Problem description ->
Your copy of the listing must be exact and must hold no images.

━━━ Given data ━━━

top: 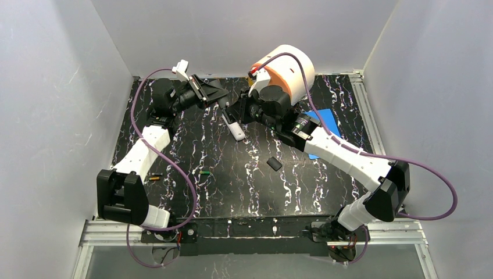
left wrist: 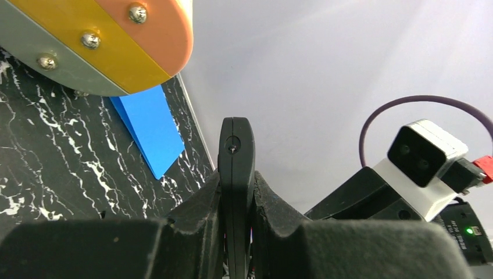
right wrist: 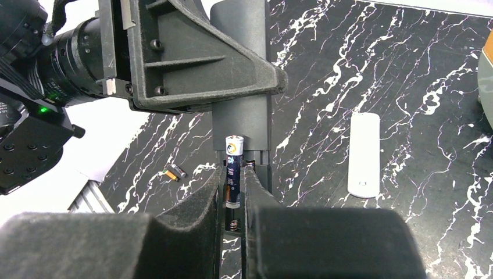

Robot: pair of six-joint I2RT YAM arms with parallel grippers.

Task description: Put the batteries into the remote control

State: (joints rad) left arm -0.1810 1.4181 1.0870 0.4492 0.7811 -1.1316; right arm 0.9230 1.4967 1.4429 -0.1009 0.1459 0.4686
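Blue battery (right wrist: 234, 170) over open black remote (right wrist: 245, 125)

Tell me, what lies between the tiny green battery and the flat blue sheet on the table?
One small black rectangular piece, lying loose; the top view shows it.

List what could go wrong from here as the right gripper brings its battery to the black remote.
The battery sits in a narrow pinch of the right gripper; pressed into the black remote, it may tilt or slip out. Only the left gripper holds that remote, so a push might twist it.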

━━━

Answer for the task ->
top: 
left wrist: 
right wrist: 

Robot: pair of six-joint I2RT YAM arms with parallel grippers.

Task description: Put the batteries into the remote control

State: (joints rad) left arm -0.1810 1.4181 1.0870 0.4492 0.7811 -1.1316; right arm 0.9230 1.4967 1.4429 -0.1009 0.1459 0.4686
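Blue battery (right wrist: 234, 170) over open black remote (right wrist: 245, 125)

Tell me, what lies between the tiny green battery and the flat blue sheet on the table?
One small black rectangular piece, lying loose; the top view shows it.

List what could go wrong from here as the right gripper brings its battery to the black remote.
The battery sits in a narrow pinch of the right gripper; pressed into the black remote, it may tilt or slip out. Only the left gripper holds that remote, so a push might twist it.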

This output is complete.